Residents’ anger at new homes site disruption

Milton Avenue residents, from left to right, Margaret Jackson, Gladys Baines, Margaret Rigby, John Haworth, and Alison Knight holding daughter Martha.
Milton Avenue residents, from left to right, Margaret Jackson, Gladys Baines, Margaret Rigby, John Haworth, and Alison Knight holding daughter Martha.

Residents say the development of a new homes site – the only access to which is via their formerly quiet Clitheroe residential street – is ruining and endangering lives.

Contractors have been on site for around six weeks laying the foundations for 42 new homes on land off Milton Avenue with aggregate and heavy machinery driven in daily.

The building site off Milton Avenue.

The building site off Milton Avenue.

But the disruption, noise and dirt emanating from the site which is being developed by Morris Homes is making people’s lives a misery angry residents say.

“This road is just not built for heavy traffic,” said one of the residents Alison Knight (37), who is a teacher at Edisford Primary School in Clitheroe. “The noise is awful and with all the heavy machinery and traffic it’s not safe.

“I feel that it’s ruining people’s lives.
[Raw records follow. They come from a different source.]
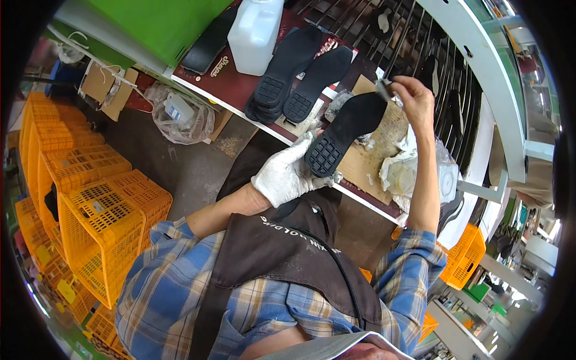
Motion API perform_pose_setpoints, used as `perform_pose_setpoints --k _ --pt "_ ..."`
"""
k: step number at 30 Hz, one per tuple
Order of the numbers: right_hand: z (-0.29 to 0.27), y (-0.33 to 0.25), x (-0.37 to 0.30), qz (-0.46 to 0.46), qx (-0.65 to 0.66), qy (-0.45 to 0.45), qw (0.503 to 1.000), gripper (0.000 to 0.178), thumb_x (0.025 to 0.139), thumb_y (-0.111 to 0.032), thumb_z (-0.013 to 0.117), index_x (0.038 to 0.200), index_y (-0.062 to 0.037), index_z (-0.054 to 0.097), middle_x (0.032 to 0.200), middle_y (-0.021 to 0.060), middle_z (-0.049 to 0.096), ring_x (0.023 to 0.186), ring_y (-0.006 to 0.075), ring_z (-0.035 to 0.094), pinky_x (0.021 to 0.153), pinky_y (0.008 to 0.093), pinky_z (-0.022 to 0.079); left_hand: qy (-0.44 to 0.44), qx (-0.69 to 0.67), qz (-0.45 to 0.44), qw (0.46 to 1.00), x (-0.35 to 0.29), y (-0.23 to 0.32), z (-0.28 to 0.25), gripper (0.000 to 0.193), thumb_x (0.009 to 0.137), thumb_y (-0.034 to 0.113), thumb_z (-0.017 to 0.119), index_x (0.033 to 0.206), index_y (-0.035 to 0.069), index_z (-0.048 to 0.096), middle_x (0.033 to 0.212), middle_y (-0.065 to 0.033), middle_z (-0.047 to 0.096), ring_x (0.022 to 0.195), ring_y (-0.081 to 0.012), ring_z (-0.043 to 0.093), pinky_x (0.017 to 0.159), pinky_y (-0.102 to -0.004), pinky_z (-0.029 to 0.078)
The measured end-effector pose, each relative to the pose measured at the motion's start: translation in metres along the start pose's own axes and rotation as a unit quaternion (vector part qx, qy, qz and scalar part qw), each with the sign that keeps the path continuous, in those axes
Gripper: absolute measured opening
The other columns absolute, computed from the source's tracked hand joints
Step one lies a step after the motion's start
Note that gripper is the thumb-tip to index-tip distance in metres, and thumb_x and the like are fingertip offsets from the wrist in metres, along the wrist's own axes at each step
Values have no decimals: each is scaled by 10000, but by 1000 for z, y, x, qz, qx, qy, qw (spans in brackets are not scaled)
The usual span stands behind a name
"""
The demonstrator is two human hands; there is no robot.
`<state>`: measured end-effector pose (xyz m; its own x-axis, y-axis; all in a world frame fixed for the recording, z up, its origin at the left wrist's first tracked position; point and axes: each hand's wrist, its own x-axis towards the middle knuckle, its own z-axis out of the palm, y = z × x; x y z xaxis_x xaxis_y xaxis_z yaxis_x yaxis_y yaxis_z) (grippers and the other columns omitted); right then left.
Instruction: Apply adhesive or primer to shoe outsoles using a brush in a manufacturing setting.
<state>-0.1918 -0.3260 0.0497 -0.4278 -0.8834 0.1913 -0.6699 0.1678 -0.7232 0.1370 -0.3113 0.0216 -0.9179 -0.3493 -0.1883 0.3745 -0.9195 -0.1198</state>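
My left hand (283, 175), in a white glove, is closed around the heel end of a black shoe sole (349, 131). The sole is held up over the table's front edge, its blocky heel tread towards me and its toe pointing away to the right. At the toe, my bare right hand (414, 103) pinches a small greyish piece, too blurred to name. Just left of the held sole, a stack of black soles (288, 69) and another black sole (319, 81) lie on the dark red table (216, 90).
A white plastic jug (255, 42) stands behind the stacked soles. Stained cardboard (367, 171), crumpled plastic and a clear jar (447, 180) lie to the right. Beyond is a metal rod rack (414, 42) carrying soles. Orange crates (111, 210) stand at my left, near a plastic bag (180, 117).
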Motion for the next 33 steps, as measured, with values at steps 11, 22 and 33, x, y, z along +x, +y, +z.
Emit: perform_pose_setpoints --k 11,22,33 --pt "13 -44 1 -97 78 -349 929 176 828 -22 711 1000 16 705 881 68 700 807 136 660 758 269 530 6 -26 11 1000 -2 4 -5 426 1046 246 315 1445 109 371 1328 -156 521 1128 -309 593 959 -530 507" --pt "24 -77 -9 -116 9 -229 966 171 819 -61 703 975 7 717 873 94 699 801 143 659 730 263 513 -8 2 7 1000 0 4 -10 429 1052 271 304 1447 118 369 1302 -168 535 1063 -365 615 912 -506 537" --pt "16 -54 10 30 150 -245 957 154 836 -38 700 976 26 708 878 50 696 792 98 633 736 236 510 -3 -26 10 1000 -1 4 -11 426 1047 273 322 1439 117 382 1275 -187 551 1054 -394 612 875 -502 552"
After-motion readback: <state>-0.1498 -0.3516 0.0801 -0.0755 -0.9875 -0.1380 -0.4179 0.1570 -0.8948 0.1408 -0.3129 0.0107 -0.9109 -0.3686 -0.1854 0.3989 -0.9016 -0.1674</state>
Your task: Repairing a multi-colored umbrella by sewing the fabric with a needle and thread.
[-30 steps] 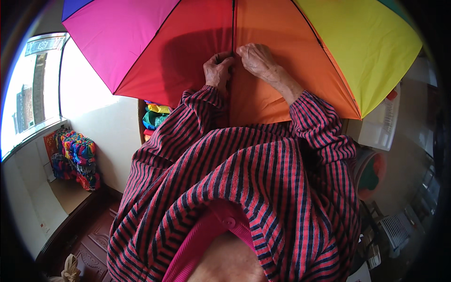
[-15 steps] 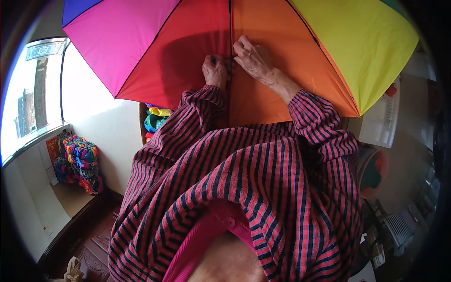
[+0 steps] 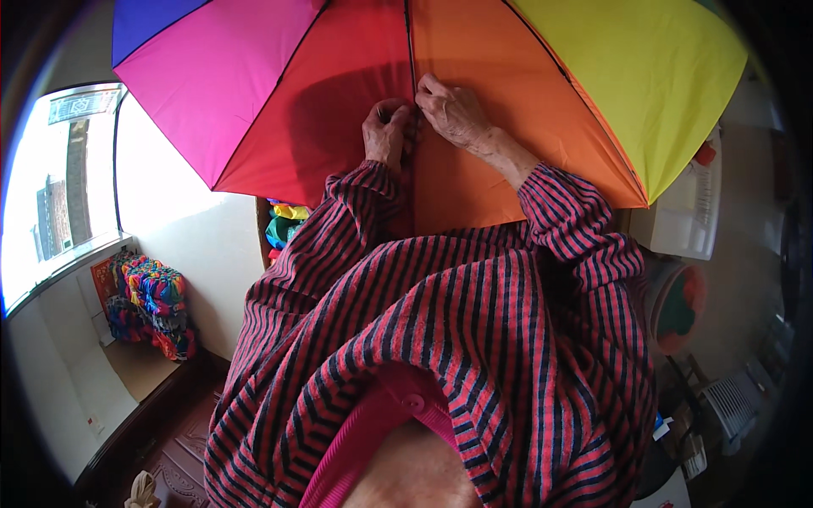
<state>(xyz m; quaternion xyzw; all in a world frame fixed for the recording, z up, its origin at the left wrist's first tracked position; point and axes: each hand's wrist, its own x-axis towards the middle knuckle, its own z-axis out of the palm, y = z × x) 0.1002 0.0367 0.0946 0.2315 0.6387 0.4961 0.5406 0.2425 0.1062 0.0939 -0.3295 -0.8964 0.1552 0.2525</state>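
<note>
A rainbow umbrella (image 3: 483, 157) is spread in front of me, with pink, red, orange and yellow panels and thin dark ribs. Both my hands meet at the dark rib (image 3: 411, 51) between the red and orange panels. My left hand (image 3: 385, 134) is on the red side, its fingers curled and pinching at the rib and cloth seam. From the orange side, my right hand (image 3: 455, 114) comes in with fingers bent and tips pressed together beside the rib. Anything small between the right fingertips is too fine to make out.
Bundles of multicoloured cloth (image 3: 152, 296) stand in a corner by the bright window (image 3: 68, 178). More folded coloured cloth (image 3: 284, 227) shows under the umbrella's left edge. To the right are a white plastic container (image 3: 690, 212) and a round tub (image 3: 677, 309) with green and red contents.
My right hand has come down and left, closer to the rib. The left hand stays at the seam, its thumb showing more. The view has shifted slightly.
</note>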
We’ve already lost a beautiful green field as well as our view to the development and now we’ve got to put up with all this.”

She added that the contractors are on site from 7-30am until 4pm and then a road sweeper comes daily to clean the road adding more noise and disruption.

The damaged caused to Milton Avenue.

The damaged caused to Milton Avenue.

“Some of the residents have lived on here for 30 to 40 years and we’ve spent a lot of time and money working to buy a nice home in a nice area which is now being turned into a horrible, busy street,” added Alison, who is mum to 10-month-old Martha.

She added that residents cannot believe Milton Avenue is being used as the main access point to the development when they believe that Morris Homes has been given permission to build more homes on an adjacent field to which there is access off Waddington Road.

"There has been no common sense behind this decision,” said Alison, who added that she feels unsafe taking her daughter Martha out of the house.

Alison added that residents were also being asked on a regular basis to move their cars so that there is room for heavy machinery and lorries to access the site.

Resident Margaret Rigby agreed with her neighbour’s concerns.

“The main concern is that the access to and from the new estate, estimating 60 cars from 42 houses, is solely along Milton Avenue.

“Milton Avenue is not wide enough for this. The exit onto Waddington Road is dangerous. Cars are parked either side so restricting sight, the road is a busy one with cars shooting over the brow of the hill from Waddington, there is traffic entering from Eastham Street, from Moorland school and another housing estate.”

She added that a traffic census was undertaken during half term.

Since work began on the site, deep crevices have developed in the road, which is left covered in dirt on a daily basis.

“The council is now sending a road cleaner, but with little effect,” she said. “The road surface is now much more cracked.”

Milton Avenue residents are so frustrated by the situation that they have erected sad face emoji posters on the windows of their homes.

The application for outline planning permission, which is permission in principle, for a residential development of up to 50 houses on land off Milton Avenue, Clitheroe, was refused by Ribble Valley Borough Council’s planning committee in July 2012. However, an appeal by the applicant, The Huntroyde Estate, against this decision was allowed by The Planning Inspectorate and outline planning permission granted.

A spokesman for Morris Homes said: “The Manor Place development off Milton Avenue is being developed in accordance with the planning permission granted by the Ribble Valley Borough Council. We continue to make every effort to limit disruption at the site but it is inevitable, particularly in the early stages of a development, that there will be some inconvenience and for this we apologise.”